(Data items)
※

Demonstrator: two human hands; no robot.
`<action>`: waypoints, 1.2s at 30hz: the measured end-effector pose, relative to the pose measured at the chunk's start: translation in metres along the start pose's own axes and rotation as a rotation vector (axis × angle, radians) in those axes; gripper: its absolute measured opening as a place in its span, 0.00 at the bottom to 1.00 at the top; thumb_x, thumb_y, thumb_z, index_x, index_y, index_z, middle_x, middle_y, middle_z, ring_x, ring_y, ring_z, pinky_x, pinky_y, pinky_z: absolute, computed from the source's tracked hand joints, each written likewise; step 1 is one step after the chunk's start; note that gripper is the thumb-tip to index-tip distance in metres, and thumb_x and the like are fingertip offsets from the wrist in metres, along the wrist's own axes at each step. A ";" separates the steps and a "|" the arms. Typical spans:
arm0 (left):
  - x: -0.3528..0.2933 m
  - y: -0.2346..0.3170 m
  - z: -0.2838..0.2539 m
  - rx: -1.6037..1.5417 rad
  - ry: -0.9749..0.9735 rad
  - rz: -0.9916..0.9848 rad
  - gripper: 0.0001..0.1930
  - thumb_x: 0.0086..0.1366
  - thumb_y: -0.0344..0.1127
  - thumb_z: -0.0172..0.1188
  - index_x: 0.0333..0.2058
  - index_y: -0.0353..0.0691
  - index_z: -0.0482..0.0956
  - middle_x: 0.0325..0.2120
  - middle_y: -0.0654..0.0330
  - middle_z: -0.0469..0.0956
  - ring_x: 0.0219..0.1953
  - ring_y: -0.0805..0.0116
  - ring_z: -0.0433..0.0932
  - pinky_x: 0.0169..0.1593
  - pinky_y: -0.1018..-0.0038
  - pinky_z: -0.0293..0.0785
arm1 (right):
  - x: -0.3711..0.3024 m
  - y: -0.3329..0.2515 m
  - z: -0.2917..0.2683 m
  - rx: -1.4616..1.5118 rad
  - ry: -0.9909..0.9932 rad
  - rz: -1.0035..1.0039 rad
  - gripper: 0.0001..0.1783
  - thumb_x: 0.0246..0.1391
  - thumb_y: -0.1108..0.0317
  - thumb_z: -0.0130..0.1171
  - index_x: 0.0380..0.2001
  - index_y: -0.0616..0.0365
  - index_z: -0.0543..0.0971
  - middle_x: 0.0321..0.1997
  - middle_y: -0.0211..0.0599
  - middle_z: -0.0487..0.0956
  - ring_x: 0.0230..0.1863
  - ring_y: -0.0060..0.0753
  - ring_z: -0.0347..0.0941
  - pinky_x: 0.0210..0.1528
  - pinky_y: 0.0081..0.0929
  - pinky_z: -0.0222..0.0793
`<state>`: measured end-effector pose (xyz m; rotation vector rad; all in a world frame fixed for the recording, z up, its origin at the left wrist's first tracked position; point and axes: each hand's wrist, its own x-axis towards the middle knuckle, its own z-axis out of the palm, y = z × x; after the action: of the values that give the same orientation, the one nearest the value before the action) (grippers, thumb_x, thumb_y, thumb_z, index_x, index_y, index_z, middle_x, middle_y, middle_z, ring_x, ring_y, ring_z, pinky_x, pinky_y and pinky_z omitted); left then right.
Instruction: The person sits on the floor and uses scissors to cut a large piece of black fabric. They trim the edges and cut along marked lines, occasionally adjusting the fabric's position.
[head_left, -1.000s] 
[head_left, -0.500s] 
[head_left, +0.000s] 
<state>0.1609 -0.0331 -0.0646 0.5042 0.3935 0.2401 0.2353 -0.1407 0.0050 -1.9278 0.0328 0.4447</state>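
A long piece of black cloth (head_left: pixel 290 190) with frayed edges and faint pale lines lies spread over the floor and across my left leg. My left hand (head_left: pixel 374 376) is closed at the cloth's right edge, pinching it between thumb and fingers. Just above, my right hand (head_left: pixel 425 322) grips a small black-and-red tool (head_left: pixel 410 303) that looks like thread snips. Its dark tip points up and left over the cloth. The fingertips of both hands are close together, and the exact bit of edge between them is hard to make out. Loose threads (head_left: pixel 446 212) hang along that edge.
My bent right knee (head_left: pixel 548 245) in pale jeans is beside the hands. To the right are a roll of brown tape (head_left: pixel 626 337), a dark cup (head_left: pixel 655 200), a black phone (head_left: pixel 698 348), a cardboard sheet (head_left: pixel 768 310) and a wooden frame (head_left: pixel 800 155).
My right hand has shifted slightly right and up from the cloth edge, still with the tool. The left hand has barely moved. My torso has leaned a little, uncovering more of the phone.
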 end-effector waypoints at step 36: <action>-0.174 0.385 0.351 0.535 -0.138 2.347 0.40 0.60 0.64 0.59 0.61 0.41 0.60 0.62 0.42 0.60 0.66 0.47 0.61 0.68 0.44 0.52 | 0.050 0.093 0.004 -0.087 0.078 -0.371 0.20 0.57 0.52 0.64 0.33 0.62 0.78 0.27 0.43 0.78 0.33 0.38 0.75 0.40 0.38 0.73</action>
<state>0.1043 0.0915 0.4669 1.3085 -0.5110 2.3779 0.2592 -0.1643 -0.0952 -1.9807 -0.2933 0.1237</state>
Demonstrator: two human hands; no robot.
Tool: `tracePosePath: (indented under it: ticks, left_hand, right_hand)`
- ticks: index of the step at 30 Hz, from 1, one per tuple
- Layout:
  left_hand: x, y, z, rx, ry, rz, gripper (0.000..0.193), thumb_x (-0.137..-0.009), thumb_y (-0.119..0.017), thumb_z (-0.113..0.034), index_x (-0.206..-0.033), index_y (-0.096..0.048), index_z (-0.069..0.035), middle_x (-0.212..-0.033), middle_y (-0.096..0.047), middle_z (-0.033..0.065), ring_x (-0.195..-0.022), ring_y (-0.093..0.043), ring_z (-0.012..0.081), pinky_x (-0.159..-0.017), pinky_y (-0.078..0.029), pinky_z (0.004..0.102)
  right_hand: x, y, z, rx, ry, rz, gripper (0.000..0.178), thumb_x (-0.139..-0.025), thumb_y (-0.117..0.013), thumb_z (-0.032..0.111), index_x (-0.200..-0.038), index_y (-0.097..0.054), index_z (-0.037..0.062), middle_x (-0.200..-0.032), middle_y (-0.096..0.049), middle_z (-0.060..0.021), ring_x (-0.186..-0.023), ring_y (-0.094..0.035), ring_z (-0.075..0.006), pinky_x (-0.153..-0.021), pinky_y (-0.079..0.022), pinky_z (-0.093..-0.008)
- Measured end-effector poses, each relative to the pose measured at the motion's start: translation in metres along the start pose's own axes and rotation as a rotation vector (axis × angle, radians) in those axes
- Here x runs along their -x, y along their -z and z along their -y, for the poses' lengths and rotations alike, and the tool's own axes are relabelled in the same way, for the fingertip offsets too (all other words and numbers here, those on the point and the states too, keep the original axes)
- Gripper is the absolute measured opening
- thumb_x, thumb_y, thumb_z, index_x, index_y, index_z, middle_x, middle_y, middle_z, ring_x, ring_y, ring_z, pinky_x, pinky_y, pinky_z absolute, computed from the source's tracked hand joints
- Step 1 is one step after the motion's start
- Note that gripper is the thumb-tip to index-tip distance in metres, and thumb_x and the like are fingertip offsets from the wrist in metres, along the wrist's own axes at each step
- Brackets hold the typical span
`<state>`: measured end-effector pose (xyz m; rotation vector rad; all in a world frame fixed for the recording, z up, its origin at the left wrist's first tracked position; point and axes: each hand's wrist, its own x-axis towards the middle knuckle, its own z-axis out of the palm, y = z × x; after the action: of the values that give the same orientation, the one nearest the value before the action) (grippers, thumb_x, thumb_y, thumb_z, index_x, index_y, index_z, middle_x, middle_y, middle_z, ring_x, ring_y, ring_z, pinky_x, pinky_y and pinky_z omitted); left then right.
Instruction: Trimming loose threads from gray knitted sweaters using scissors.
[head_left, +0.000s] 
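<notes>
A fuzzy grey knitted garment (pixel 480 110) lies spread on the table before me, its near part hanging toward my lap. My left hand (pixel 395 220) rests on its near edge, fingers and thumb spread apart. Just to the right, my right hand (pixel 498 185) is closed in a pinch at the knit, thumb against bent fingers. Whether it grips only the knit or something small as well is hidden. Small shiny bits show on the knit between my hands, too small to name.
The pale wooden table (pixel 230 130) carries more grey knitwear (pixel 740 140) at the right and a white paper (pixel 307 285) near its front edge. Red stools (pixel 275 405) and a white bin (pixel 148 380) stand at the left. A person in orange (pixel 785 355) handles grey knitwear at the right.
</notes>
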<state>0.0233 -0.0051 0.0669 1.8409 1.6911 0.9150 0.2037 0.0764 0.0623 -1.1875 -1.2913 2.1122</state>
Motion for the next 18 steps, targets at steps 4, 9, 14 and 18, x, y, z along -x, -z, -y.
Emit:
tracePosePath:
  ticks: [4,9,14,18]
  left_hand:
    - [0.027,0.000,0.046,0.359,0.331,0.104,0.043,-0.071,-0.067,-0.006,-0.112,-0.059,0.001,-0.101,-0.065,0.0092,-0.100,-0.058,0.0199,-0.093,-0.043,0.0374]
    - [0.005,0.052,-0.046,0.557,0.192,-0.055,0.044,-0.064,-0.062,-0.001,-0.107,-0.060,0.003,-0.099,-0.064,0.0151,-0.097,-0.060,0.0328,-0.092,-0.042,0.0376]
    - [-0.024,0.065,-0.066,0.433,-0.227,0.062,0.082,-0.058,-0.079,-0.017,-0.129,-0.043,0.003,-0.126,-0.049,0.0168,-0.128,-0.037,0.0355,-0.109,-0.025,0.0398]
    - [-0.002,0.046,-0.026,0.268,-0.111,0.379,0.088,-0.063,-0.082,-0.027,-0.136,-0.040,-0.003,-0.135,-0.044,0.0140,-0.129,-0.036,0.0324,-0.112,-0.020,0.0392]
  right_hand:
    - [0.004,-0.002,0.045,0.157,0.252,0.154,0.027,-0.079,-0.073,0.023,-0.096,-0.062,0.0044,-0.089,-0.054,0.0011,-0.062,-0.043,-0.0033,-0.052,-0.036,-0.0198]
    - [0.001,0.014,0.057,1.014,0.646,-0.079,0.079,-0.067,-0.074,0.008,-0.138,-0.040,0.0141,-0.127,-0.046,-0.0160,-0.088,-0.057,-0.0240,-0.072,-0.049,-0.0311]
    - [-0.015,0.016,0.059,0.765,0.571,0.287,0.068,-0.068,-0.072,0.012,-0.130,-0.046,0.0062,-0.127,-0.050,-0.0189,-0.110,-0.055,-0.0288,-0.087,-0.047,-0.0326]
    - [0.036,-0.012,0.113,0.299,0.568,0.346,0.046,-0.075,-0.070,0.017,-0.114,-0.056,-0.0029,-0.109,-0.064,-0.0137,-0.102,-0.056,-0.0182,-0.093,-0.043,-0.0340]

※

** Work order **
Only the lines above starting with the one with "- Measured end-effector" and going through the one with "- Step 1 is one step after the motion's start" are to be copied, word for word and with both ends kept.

** Task answer **
- Measured end-effector poses, each relative to the pose measured at the motion's start: translation in metres along the start pose's own axes and rotation as a rotation vector (axis × angle, radians) in those axes
- Here x runs along their -x, y along their -z and z along their -y, for the poses' lengths and rotations alike, and the tool's own axes are relabelled in the same way, for the fingertip offsets too (all other words and numbers here, those on the point and the states too, keep the original axes)
- Gripper is the absolute measured opening
- thumb_x, thumb_y, thumb_z, index_x, index_y, index_z, middle_x, middle_y, middle_z, ring_x, ring_y, ring_z, pinky_x, pinky_y, pinky_z absolute, computed from the source's tracked hand joints
- Step 1 is one step after the motion's start

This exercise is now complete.